Each line in the entries below that holds the word "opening" belongs in the answer.

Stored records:
=====
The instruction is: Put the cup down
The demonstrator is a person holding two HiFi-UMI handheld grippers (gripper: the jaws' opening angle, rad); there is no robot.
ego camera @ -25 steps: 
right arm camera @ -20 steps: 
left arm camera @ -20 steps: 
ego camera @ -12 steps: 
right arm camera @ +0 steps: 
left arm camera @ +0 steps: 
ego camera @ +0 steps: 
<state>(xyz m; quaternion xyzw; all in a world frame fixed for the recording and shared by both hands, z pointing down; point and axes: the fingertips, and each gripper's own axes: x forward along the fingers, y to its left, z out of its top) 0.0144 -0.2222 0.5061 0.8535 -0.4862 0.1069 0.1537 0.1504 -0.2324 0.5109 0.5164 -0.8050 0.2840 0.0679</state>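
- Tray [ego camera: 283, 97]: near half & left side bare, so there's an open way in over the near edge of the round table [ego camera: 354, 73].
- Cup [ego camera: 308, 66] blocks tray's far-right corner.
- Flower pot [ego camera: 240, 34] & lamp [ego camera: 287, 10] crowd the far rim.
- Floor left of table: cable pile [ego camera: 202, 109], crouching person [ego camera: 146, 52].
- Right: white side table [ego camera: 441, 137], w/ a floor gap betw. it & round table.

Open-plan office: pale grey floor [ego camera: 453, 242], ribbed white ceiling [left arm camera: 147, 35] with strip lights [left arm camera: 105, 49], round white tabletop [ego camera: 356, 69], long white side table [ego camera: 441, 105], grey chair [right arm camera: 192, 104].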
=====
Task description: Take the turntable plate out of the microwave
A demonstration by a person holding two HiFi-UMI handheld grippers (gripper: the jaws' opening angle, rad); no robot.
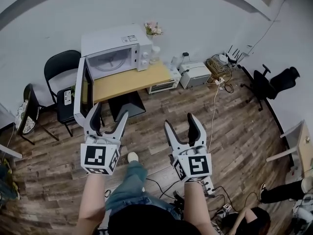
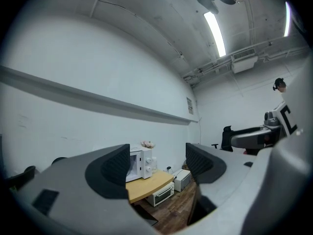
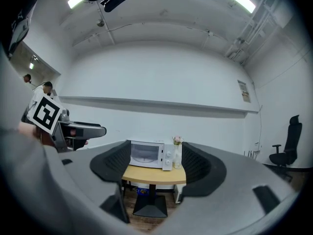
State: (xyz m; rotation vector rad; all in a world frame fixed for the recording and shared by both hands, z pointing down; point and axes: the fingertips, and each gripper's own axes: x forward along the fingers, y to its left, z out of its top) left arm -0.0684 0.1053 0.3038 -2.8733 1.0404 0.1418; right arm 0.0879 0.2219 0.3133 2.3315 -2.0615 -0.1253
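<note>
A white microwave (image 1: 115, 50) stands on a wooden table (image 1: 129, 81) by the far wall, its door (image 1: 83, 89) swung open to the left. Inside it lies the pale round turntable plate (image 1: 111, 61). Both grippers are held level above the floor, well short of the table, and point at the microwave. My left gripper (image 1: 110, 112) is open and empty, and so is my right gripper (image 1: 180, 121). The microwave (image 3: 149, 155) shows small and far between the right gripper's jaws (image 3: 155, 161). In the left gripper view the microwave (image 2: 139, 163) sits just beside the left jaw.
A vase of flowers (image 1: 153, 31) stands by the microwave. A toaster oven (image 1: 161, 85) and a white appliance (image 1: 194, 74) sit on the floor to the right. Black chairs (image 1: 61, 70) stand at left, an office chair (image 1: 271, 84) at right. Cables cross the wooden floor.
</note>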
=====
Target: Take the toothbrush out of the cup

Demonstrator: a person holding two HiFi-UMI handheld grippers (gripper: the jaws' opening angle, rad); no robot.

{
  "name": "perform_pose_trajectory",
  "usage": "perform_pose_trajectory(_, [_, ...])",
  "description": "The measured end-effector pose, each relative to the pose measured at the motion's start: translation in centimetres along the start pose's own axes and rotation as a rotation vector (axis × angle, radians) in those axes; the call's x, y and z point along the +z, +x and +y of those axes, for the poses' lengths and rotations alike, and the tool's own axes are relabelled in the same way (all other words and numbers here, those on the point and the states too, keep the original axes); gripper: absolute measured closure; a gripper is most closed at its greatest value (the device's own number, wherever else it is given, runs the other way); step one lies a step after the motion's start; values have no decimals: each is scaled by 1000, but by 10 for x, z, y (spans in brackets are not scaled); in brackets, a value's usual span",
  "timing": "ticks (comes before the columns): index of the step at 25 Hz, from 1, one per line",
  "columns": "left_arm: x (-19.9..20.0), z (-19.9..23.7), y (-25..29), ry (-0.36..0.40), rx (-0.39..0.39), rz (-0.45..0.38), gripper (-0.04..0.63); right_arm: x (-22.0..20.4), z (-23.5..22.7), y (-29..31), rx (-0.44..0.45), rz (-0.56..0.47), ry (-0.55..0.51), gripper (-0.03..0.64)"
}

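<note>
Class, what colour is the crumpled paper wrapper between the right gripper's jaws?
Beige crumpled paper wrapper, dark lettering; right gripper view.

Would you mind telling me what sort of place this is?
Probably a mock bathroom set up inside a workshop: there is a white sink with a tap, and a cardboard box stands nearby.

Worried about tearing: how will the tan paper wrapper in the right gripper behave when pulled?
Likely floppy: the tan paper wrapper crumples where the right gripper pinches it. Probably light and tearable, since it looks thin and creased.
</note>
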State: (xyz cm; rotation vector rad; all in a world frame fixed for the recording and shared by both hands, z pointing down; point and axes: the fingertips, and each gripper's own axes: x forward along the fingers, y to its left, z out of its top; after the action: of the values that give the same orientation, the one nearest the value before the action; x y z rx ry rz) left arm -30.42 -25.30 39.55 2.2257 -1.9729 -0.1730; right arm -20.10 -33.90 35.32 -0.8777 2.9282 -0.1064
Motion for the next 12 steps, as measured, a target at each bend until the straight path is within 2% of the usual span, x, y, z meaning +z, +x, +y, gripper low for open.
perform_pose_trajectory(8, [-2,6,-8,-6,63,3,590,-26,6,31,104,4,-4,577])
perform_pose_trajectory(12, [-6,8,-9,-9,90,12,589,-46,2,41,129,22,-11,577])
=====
ANSWER:
The demonstrator is a person holding two HiFi-UMI handheld grippers (gripper: the jaws' opening angle, rad); there is no robot.
A demonstration by a person holding two HiFi-UMI handheld grippers (gripper: the jaws' opening angle, rad); no robot.
Demonstrator: a person holding two HiFi-UMI handheld grippers (gripper: the jaws' opening angle, rad); no robot.

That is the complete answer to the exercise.